嵐のない冬、暖かくない春、暑くない夏

しかし良い時代は終わりを迎える。地軸の傾き、太陽活動の変化、惑星の軌道といった環境要因が相互作用し、200年代には気候がどんどん不安定になっていった。ローマの人口や領土は成長が止まってしまう。

しかも2度のパンデミック─―一つはおそらく天然痘、もう一つはエボラ出血熱のような、フィロウイルス科の感染症だったのではないかとハーパーは推測している―─が帝国を襲った。

それにより帝国は大きく揺れたが、崩壊はしなかった。ハーパーによれば、帝国の決定的な崩壊の裏には、もう一つの気候変動があったのだ。

研究者らは近年、氷床コアと年輪の調査により、ローマ帝国崩壊の直前に極めて異常な気候現象が起きていたことを突き止めた。古代後期小氷期と呼ばれるものだ。

6世紀に3回連続して起きた大規模な火山噴火により、大気に硫黄粉塵が充満し、それが数年にわたって太陽光を跳ね返していた。それに加えて太陽活動も弱いサイクルに入った。

ローマの政治家カッシオドルスも536年に、“どれほど奇妙に思われても、太陽がいつものような明るさを失って輝いている”と記している。“今でも太陽は見えているが、海のように青い。驚くべきことに、人の身体は日中でも影を落とすことがない……嵐のない冬、暖かくない春、そして暑くない夏を過ごした”
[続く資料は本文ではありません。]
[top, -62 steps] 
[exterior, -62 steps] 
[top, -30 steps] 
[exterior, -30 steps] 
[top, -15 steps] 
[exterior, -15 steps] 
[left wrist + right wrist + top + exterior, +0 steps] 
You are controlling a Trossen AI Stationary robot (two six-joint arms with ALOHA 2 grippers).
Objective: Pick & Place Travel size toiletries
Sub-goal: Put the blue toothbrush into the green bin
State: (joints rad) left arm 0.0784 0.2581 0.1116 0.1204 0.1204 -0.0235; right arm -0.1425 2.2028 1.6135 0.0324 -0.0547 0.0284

写真=iStock.com/Thomas Faull
※写真はイメージです

ローマの人口の半分が死に絶える

そして過去2000年で最も寒い冬がやってきた。寒波と同時に、一説によればまさにその影響で、世界的にせんペストが流行し、ローマの人口の半分が死に絶えるという信じられないような人口変動が起きた。労働力の不足に加えて日照量も減少したことで、数世代にわたって農作物の収穫量が大幅に減少することになった。

今や帝国は弱体化し、皇帝の税金庫は長いこと空っぽのままだった。ローマはもはや有能な軍隊を維持したり、住民に無料で穀物を配布したりすることができなくなった。それが国家安定の2本の柱だったのに。

“パンとサーカス”のコンセプトを覚えているだろうか。今やその方程式からパンが消えてしまい、社会の安定は空洞化した。そして最終的に近隣民族の侵略によって崩壊したのだ。

気候変動とパンデミックがローマの栄枯盛衰に大きく影響したという説が広く受け入れられるようになるかはまだわからない。しかし、太陽活動のわずかな変化が文明の崩壊につながると考えると空恐ろしい。人的要因と環境要因の絶え間ない相互作用は、歴史を理解するために欠かせないのだ。

とはいえローマ帝国の崩壊は人類の終焉しゅうえんにはならなかった。ローマの領土を奪った者たち、つまりフランク人とアラブ人がさまざまな理由により腺ペストや気候変動を免れたのは特筆すべきことだ。敗者がいるところには、必ず勝者がいるものだ。